# Compartmentalizing aspects of one's life



## cm (Jan 2, 2005)

Years ago I was watching two journalists on t.v. discussing how President Clinton was able to handle being the President of the U.S.A. while his personal behavior was undergoing world-wide scrutiny. One of the journalists provided what I thought was a useful theory.  He observed that Mr. Clinton is very skilled at 'compartmentalizing' the different aspects or facets of his life and deals with each of them as individual and distinct parts of himself. To a great extent, he manages to contain each element in his life in it's own 'box' without overflowing into other aspects of his life. He was able to direct his focus and deal with each part of his living on a more individualized basis so that mistakes in one area were kept as much as possible from running over into other parts of his life.

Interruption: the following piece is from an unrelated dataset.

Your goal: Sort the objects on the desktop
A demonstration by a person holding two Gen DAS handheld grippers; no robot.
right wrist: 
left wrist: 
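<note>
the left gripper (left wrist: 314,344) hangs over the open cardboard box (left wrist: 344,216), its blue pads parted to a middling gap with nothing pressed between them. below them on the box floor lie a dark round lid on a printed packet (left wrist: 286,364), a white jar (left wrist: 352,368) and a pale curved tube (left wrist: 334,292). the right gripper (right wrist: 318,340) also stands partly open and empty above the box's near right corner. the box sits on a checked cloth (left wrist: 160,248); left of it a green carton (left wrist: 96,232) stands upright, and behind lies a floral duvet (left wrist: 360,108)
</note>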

I have found this to be a useful tool when I'm dealing with some stressful issues in my life.  By 'compartmentalizing' I can prevent a lot of the distress I'm experiencing in some areas from washing over into my whole day or week etc.. I try to deal with the problems within their own 'box' and then move on to the other 'boxes' or parts that make up my life. I decide how much time I will spend with each 'box' in order to feel and live a more balanced and healthy life.

I hope others will benefit from this idea in some way and I'm interested in learning other techniques as well.


----------



## HA (Jan 2, 2005)

I like that, cm. 

One useful technique that I learned from a friend was "parking".  When you have a problem that is unresolvable, during the time you are dealing with it, then you park it and forget about it until later. So, instead of feeling overwhelmed by the situation being unresolvable, you choose to "park it" in order to go about dealing with the other areas of the day/week.

You just take it out of the parking lot (in your mind) and re-examine it. If it is still unresolvable then you park it again.


----------